Rising prices in energy markets in 2022, driven by a stronger ESG agenda, will continue. The trend toward decarbonization while increasing energy demand will only accelerate the rate of "green" inflation and lead to a further increase in oil prices above $100 per barrel as early as the second half of this year, Saxo Bank said in a forecast for 2022, provided to TASS.
The recovery of the global economy from the pandemic in 2021 has led to record oil and gas prices. "Years of abundant supply with stable prices led to less investment in new production, and once the post-pandemic growth surge hit, it was hard for supply to keep up," explains Ole Hansen, head of commodity market strategies at Saxo Bank.
The grounds for greenback inflation will remain in place this year, he warns. "Rising demand and commodity prices needed to support the green transition will be met by inelastic supply, driven in part by sets of principles such as the ESG that prohibit some investors and banks from supporting mining and drilling projects," the analyst says.

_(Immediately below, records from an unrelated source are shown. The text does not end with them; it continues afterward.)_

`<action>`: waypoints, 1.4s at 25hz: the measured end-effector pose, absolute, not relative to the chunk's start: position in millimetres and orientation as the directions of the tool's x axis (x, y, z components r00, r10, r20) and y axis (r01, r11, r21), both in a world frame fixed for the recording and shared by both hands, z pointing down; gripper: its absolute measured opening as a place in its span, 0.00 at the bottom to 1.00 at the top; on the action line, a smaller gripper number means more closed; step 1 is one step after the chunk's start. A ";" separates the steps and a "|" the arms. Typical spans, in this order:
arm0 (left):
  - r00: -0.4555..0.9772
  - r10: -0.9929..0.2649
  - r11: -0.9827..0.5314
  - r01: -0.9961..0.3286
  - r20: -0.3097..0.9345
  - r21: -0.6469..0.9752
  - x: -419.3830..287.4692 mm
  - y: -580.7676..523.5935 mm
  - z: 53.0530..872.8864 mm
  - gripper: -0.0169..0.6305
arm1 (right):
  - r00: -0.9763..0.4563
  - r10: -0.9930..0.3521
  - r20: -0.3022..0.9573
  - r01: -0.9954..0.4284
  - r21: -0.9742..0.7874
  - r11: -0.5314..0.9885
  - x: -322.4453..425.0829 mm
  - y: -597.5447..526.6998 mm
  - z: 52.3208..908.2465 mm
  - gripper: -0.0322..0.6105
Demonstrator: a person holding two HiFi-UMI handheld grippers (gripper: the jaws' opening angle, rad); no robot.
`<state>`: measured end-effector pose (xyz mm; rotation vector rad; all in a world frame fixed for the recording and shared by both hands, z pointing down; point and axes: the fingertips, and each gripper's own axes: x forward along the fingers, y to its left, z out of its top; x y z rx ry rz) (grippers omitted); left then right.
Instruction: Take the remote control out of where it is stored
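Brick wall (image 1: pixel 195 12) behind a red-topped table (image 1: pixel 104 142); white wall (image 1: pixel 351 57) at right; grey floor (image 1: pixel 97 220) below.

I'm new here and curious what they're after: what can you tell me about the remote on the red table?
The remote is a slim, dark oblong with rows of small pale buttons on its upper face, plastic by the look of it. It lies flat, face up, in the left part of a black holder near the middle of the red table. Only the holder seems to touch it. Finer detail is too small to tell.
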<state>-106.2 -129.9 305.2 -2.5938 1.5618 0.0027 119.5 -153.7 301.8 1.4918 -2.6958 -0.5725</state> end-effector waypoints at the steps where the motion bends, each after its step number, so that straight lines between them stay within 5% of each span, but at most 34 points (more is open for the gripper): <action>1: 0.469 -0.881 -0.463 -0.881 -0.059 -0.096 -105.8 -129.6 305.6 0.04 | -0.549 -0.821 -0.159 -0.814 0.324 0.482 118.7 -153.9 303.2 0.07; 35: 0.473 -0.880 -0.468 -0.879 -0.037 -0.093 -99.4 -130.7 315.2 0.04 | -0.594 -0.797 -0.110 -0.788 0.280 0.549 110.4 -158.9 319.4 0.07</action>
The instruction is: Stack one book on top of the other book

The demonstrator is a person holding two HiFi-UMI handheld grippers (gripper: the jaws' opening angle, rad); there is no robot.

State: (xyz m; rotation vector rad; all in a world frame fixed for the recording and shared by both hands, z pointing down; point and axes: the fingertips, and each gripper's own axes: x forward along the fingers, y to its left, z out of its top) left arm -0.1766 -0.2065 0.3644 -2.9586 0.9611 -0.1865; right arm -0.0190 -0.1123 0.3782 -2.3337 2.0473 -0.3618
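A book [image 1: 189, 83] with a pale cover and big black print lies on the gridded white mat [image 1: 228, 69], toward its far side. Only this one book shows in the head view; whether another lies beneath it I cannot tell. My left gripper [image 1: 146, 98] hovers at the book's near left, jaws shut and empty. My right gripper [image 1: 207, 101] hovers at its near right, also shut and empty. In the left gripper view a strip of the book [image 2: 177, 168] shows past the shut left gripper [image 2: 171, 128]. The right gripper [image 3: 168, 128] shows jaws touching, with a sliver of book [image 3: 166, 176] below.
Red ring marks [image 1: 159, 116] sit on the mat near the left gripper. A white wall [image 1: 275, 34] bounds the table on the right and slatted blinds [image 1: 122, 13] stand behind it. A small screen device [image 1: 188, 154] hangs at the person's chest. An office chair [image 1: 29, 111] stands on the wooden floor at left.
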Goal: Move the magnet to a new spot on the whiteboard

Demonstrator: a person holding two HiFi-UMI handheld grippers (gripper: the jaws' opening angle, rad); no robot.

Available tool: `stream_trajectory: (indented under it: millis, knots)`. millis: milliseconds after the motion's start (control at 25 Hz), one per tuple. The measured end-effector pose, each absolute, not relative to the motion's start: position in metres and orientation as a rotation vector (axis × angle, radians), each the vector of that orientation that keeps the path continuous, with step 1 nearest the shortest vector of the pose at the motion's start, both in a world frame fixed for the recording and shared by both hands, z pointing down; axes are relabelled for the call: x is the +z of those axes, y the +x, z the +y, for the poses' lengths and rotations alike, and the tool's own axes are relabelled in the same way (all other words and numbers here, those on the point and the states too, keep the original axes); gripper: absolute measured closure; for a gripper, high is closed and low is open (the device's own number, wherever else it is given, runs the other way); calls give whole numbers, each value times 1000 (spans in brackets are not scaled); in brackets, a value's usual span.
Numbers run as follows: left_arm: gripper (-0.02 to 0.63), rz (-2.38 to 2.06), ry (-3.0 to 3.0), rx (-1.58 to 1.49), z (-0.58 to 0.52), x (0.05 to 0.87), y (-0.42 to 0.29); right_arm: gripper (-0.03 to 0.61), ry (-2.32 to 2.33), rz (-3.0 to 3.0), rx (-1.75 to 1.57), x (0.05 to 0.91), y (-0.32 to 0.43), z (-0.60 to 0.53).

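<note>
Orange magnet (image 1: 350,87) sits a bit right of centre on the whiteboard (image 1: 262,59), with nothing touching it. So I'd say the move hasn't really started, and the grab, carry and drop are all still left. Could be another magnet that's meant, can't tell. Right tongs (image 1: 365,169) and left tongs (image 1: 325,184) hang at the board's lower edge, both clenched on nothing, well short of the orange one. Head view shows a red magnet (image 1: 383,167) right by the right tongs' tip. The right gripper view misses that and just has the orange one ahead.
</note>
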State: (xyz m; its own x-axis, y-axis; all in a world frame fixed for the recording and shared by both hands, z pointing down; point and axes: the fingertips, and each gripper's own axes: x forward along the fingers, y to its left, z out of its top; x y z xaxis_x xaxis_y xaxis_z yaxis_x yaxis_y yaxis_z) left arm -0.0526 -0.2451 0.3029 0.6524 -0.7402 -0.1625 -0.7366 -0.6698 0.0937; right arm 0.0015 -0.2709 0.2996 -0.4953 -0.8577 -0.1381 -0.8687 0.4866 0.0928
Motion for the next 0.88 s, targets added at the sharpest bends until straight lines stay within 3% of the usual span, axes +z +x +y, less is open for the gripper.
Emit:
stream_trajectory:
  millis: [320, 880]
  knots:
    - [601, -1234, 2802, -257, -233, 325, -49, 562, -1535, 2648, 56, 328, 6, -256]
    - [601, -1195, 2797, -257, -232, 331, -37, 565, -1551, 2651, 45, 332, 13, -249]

"The outlook for 2022 points to continued tensions and, consequently, rising prices," Hansen writes. For example, he warns that in the European gas market, the projected price structure will cause continued problems that will affect consumers and industries across the continent. And this despite the fact that this winter the risk of European power outages was more or less averted due to mild weather and large reserves of LNG. The expert points out that TTF gas futures with delivery in February 2023 are trading at just 10% below the current price - more than four times the long-term average.
Meanwhile, the oil market will be even tighter than in 2021, says Hansen. The reason for this, again, is that not all oil producers have the opportunity to increase oil production, including those from the OPEC+ agreement. "The oil market is likely to face years of underinvestment, with big oil companies losing interest in big projects, partly because of uncertain long-term demand prospects, but also increasingly because of credit constraints imposed on banks and investors due to the focus on ESG and green transformation," the expert notes.
Despite predictions that the first few months of 2022 could show a supply surplus in the oil market, Hansen points to the depleting global production capacity factor. "We see the price of Brent crude likely to reach $90, and potentially climb above $100 in the second half of the year," he believes.